Tally the lines of the data that include the word "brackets" and state the total, nothing else.

***

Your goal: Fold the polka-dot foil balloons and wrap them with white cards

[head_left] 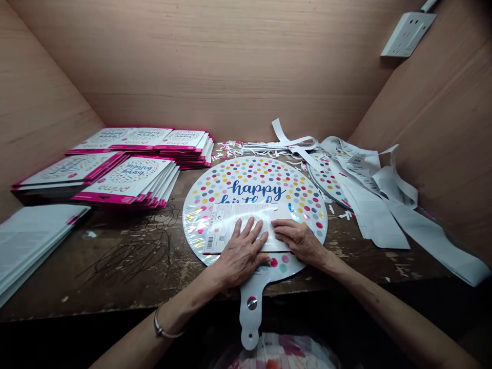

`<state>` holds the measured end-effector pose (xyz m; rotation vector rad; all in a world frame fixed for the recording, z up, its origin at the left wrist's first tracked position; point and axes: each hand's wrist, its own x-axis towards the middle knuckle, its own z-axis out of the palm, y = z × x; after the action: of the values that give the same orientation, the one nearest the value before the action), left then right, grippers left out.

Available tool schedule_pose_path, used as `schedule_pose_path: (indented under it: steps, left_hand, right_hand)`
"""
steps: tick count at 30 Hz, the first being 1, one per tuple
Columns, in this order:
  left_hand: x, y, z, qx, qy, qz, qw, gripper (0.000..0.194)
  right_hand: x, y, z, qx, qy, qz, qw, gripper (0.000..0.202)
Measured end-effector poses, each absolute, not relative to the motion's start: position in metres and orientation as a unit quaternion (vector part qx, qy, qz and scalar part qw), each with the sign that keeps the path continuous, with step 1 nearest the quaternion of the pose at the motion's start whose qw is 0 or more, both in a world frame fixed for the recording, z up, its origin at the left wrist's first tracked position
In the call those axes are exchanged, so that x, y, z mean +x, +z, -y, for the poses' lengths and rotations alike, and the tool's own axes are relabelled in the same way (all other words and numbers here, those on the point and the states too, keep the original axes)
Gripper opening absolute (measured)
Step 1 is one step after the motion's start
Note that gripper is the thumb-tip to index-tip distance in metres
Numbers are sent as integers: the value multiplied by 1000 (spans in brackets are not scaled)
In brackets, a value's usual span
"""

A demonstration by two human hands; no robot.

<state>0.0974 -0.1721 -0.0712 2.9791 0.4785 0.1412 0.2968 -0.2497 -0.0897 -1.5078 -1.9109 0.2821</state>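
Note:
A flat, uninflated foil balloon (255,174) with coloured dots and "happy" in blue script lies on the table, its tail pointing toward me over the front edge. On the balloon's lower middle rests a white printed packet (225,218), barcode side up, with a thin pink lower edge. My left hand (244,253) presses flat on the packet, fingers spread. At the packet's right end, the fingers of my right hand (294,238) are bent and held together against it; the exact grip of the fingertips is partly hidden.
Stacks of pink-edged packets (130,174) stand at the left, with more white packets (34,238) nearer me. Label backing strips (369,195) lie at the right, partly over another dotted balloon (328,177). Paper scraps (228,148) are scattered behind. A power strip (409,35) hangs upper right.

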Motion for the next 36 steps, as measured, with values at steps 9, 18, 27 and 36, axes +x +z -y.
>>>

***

Solution for this exercise:
2